What they’re saying:

  • Enric Sala: “Our goal for Pristine Seas has always been to conserve the ocean. Science has shown us that we need to protect at least 30 percent of the world’s oceans by 2030 in order to restore marine life, increase our seafood supply, and reduce greenhouse-gas emissions. It is an honor to be recognized as one of the finalists for the first-ever Earthshot Prize. This recognition gives us additional support to achieve our ambitious goal to preserve our ocean for future generations.”

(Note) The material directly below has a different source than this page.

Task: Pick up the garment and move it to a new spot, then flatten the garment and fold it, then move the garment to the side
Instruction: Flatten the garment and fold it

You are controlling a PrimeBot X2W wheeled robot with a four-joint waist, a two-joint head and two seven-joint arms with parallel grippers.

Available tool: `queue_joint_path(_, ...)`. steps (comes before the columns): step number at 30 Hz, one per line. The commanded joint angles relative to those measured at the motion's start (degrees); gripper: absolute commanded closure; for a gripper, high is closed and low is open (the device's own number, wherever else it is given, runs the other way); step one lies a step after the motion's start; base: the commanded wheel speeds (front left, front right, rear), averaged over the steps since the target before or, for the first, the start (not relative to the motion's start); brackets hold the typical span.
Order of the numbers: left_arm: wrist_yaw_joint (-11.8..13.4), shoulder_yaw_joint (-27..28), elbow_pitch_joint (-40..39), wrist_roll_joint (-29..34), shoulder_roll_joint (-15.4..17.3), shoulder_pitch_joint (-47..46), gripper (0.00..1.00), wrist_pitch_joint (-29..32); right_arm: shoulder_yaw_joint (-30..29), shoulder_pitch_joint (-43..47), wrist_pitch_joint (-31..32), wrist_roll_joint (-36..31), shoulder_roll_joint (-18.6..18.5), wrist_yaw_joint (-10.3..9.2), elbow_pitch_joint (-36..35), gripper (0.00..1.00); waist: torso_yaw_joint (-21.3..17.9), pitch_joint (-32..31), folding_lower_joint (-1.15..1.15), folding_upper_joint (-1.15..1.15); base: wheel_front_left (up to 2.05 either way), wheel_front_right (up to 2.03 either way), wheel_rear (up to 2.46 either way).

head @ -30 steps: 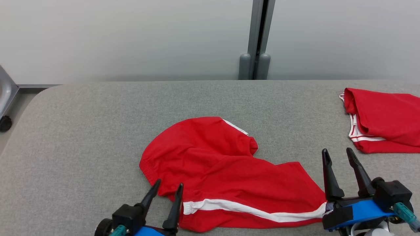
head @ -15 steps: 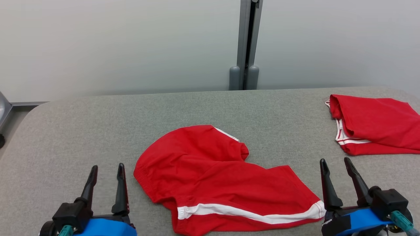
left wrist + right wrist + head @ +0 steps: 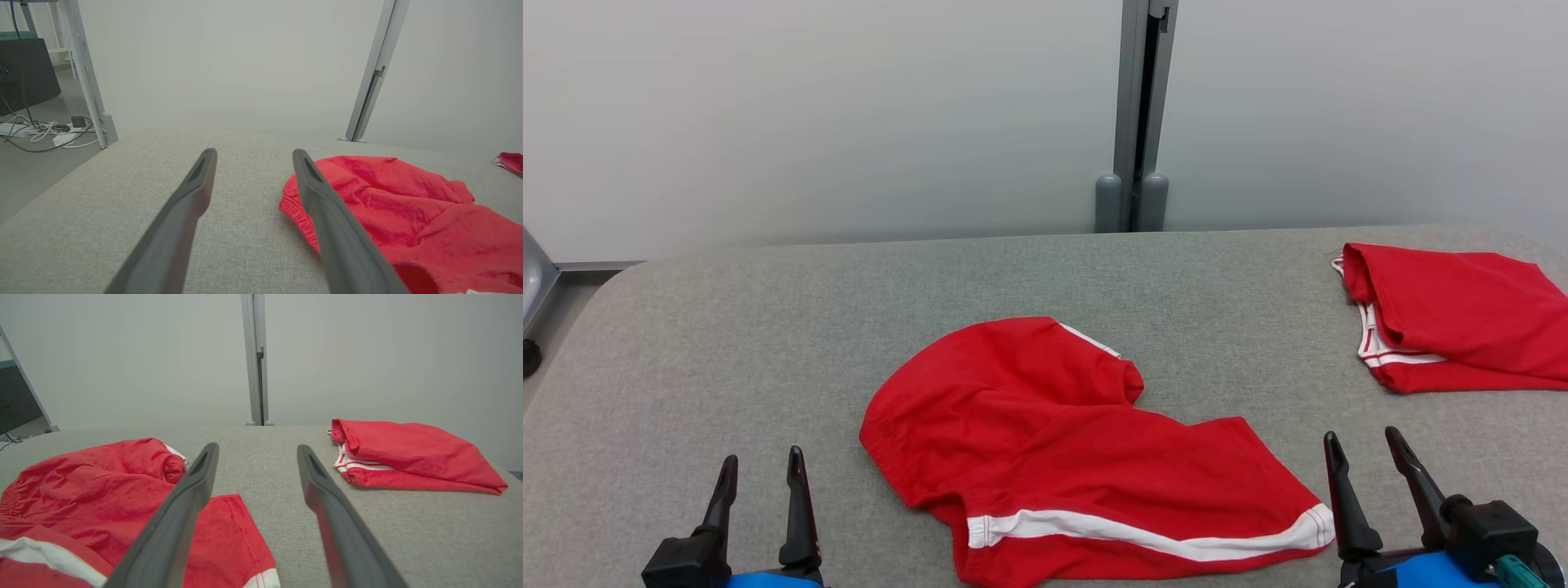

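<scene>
I see a bright red garment (image 3: 1054, 441) w/ one white stripe, on a table (image 3: 768, 327) in speckled grey fabric. The 2nd garment (image 3: 1454, 314) is red too, w/ white trim. Left gripper (image 3: 763, 454) & right gripper (image 3: 1362, 434): black fingers, blue bodies. Wall (image 3: 849, 122) is pale grey-white, post (image 3: 1131, 98) mid-grey.

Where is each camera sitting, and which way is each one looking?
Head view: on the robot's head, looking forward and down at the grey fabric-covered table and crumpled red shorts with a white stripe; left gripper and right gripper poke up at the bottom.
Left wrist view: on the left wrist, looking along its two dark fingers across the table to the wall.
Right wrist view: on the right wrist, looking along its fingers at the table and the folded red garment with white trim.
Shared: both wrist views show the red shorts.
</scene>
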Motion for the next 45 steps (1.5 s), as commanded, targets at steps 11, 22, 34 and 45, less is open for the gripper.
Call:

  • National Geographic Society Chief Science and Innovation Officer Ian Miller: “We are honored to be recognized by the Royal Foundation as an Earthshot finalist. It is imperative that ambitious projects like Pristine Seas that focus on preserving our natural environment, that have real impact are recognized and given the opportunity to achieve their goals,” said National Geographic Society Chief Science and Innovation Officer Ian Miller.